Stored records:
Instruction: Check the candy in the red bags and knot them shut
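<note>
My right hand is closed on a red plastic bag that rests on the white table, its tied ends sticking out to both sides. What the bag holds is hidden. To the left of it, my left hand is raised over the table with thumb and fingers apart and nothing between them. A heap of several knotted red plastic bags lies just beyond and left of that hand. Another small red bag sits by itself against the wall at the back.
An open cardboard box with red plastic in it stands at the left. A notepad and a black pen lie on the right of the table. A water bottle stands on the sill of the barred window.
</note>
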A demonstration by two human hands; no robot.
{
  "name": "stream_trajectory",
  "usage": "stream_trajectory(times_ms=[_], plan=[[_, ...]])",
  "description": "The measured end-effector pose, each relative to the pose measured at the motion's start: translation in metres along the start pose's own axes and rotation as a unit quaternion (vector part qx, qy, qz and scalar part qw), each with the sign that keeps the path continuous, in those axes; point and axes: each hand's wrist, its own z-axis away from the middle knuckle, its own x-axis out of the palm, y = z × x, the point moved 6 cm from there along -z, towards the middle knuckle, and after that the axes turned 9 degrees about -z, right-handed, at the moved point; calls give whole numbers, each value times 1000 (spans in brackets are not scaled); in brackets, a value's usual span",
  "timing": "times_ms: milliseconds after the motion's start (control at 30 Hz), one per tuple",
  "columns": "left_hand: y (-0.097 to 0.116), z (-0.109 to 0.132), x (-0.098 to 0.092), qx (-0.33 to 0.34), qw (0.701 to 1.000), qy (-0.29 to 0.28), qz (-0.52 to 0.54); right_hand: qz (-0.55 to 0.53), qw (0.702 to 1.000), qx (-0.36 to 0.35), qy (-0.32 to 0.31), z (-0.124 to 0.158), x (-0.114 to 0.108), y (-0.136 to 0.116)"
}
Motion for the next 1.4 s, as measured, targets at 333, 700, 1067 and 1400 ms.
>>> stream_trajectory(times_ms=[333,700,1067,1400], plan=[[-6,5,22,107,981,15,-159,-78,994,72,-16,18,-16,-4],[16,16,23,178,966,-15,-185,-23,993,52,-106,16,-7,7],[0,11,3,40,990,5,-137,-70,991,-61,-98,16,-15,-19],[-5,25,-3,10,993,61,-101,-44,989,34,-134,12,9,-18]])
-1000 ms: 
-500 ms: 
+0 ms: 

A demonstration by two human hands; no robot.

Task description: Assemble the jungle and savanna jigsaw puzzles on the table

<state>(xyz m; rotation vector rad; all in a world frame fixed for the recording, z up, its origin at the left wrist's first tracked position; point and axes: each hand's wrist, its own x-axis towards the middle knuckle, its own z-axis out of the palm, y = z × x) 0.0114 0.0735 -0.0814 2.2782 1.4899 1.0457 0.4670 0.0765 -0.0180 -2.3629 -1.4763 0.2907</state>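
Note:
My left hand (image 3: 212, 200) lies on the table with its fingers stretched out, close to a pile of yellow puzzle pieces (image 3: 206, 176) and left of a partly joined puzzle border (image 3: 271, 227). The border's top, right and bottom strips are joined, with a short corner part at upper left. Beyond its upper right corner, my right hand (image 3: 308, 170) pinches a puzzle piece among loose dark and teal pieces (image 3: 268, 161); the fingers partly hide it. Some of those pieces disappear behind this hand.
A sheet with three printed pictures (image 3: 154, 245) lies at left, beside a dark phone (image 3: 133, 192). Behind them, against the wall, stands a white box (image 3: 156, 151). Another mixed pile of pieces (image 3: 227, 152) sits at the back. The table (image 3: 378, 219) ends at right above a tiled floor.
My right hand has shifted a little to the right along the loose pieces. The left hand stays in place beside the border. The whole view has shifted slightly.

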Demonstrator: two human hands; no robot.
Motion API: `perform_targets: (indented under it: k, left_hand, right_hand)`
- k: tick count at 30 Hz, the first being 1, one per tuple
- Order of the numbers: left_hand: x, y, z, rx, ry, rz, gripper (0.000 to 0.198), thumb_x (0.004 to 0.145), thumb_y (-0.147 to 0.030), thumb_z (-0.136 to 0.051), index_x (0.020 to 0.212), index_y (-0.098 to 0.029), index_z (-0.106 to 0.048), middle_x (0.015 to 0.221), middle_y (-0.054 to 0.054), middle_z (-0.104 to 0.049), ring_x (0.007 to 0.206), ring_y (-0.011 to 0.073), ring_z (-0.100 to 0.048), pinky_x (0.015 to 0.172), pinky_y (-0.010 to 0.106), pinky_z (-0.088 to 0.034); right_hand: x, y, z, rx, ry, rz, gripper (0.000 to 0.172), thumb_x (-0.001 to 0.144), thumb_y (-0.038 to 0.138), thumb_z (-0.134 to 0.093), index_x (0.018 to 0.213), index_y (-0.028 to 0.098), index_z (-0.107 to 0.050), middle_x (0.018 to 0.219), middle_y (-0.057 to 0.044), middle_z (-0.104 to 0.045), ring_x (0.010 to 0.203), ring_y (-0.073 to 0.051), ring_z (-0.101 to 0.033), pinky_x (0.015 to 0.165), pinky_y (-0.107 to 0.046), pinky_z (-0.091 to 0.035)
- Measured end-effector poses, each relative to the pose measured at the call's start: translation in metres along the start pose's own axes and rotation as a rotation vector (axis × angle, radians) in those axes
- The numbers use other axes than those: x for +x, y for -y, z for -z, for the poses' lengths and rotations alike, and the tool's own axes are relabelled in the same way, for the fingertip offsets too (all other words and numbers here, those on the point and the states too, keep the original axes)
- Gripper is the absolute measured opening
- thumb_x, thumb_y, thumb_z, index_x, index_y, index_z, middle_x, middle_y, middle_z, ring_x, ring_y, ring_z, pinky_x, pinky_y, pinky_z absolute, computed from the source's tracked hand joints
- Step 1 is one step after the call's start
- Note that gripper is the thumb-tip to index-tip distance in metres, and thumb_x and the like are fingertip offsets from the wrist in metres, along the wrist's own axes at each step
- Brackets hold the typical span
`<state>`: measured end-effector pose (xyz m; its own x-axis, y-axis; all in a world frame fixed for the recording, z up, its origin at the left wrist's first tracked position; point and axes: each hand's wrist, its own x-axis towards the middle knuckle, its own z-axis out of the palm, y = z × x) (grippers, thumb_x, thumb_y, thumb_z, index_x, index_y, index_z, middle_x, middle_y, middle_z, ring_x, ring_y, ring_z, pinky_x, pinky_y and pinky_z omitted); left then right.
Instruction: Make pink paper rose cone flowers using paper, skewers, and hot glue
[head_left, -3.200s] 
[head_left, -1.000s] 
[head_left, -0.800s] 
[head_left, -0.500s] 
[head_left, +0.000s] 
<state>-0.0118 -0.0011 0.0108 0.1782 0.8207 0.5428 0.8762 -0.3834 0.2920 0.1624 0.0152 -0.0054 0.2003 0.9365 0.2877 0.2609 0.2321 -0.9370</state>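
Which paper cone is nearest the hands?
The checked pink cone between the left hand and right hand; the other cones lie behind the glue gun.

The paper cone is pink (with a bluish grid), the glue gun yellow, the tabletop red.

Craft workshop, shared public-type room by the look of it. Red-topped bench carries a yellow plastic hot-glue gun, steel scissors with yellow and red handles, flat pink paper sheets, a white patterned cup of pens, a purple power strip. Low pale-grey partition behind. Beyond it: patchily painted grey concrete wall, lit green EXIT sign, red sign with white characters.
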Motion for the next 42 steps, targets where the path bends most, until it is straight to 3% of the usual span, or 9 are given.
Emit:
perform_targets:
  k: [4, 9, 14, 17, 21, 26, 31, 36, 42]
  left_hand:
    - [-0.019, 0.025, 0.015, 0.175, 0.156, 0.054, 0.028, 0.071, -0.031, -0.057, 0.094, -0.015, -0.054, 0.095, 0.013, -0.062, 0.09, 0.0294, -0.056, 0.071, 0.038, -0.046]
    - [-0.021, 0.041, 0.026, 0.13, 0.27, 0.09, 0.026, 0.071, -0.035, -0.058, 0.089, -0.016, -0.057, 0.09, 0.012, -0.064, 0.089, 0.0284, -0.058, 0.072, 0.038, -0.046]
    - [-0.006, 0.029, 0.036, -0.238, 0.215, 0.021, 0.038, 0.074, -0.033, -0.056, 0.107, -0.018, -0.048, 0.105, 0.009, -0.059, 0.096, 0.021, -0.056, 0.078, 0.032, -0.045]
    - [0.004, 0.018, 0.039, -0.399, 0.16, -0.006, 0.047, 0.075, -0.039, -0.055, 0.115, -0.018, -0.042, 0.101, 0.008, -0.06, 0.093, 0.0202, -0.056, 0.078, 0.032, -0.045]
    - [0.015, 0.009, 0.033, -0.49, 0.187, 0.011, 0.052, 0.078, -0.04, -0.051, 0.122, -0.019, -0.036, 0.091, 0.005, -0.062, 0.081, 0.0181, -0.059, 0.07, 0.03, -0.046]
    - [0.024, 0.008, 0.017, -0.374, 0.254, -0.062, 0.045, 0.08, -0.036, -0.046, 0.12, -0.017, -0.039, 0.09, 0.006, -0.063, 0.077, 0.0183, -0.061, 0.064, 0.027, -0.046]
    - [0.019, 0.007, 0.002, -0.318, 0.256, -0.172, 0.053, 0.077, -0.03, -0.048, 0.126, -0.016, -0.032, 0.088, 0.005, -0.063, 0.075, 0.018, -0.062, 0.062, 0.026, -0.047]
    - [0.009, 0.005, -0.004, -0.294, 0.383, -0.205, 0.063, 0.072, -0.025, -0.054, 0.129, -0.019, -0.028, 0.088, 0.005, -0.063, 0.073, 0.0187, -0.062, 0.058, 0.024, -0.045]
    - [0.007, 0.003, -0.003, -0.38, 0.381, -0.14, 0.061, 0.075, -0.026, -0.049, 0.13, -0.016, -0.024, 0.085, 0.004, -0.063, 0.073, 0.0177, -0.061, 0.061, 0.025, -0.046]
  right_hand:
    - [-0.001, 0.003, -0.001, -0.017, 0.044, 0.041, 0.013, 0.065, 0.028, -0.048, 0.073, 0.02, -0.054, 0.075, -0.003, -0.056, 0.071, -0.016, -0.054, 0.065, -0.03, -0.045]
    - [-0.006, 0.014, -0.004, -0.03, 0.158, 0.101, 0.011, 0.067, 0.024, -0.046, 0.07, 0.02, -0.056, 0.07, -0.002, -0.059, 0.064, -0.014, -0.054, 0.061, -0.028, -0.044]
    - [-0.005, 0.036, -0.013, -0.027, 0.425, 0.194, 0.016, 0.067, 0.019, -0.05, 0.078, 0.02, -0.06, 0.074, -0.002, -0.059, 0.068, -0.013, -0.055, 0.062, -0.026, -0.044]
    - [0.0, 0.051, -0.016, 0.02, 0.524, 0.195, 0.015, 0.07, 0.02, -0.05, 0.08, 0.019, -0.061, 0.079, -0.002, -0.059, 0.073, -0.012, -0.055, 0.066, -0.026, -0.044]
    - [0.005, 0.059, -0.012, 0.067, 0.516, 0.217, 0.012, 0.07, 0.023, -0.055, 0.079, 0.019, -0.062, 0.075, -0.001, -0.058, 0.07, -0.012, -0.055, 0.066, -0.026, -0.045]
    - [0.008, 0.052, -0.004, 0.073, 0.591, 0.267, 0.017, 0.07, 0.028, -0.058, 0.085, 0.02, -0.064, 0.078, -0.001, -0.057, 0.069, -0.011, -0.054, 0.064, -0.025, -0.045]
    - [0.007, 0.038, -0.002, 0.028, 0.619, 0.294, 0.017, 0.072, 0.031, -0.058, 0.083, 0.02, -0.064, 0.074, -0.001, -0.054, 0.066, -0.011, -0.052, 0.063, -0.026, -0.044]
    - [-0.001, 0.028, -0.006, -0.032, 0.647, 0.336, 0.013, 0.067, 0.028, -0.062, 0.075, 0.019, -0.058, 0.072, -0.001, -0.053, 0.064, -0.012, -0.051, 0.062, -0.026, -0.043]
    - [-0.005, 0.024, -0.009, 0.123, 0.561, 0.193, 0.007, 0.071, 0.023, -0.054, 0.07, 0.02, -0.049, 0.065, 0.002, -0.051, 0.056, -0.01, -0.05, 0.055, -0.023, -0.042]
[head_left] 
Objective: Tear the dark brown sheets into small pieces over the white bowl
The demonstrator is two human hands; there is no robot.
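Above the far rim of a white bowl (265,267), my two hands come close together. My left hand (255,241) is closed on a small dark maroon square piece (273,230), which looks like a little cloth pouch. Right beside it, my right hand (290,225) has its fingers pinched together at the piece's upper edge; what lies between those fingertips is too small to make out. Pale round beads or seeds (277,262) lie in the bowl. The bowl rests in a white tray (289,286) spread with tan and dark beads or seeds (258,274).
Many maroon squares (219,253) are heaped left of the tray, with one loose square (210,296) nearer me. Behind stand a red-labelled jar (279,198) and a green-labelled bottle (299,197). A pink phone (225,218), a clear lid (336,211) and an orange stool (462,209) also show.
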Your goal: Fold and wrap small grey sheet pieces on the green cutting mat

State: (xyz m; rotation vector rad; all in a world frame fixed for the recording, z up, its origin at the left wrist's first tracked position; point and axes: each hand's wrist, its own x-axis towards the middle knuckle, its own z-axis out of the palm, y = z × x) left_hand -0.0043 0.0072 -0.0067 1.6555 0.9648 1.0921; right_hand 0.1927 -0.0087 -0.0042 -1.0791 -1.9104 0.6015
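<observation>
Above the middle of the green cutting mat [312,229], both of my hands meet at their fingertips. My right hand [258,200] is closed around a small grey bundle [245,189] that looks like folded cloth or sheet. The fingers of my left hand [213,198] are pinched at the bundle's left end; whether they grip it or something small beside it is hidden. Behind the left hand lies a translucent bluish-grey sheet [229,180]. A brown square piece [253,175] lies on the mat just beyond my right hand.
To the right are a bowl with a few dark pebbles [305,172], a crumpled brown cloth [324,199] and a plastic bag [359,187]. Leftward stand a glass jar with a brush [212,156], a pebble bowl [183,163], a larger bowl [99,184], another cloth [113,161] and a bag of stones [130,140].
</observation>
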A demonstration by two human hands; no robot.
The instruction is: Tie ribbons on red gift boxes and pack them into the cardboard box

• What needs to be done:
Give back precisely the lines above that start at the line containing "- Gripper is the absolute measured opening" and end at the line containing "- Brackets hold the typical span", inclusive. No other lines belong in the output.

• Answer space:
- Gripper is the absolute measured opening
- thumb_x, thumb_y, thumb_z, index_x, index_y, index_z, middle_x, middle_y, middle_z, ring_x, ring_y, ring_z, pinky_x, pinky_y, pinky_z absolute, computed from the source's tracked hand joints
- Step 1 is one step after the call's start
- Note that gripper is the thumb-tip to index-tip distance in metres, and thumb_x and the like are fingertip offsets from the wrist in metres, along the wrist's own axes at each step
- Brackets hold the typical span

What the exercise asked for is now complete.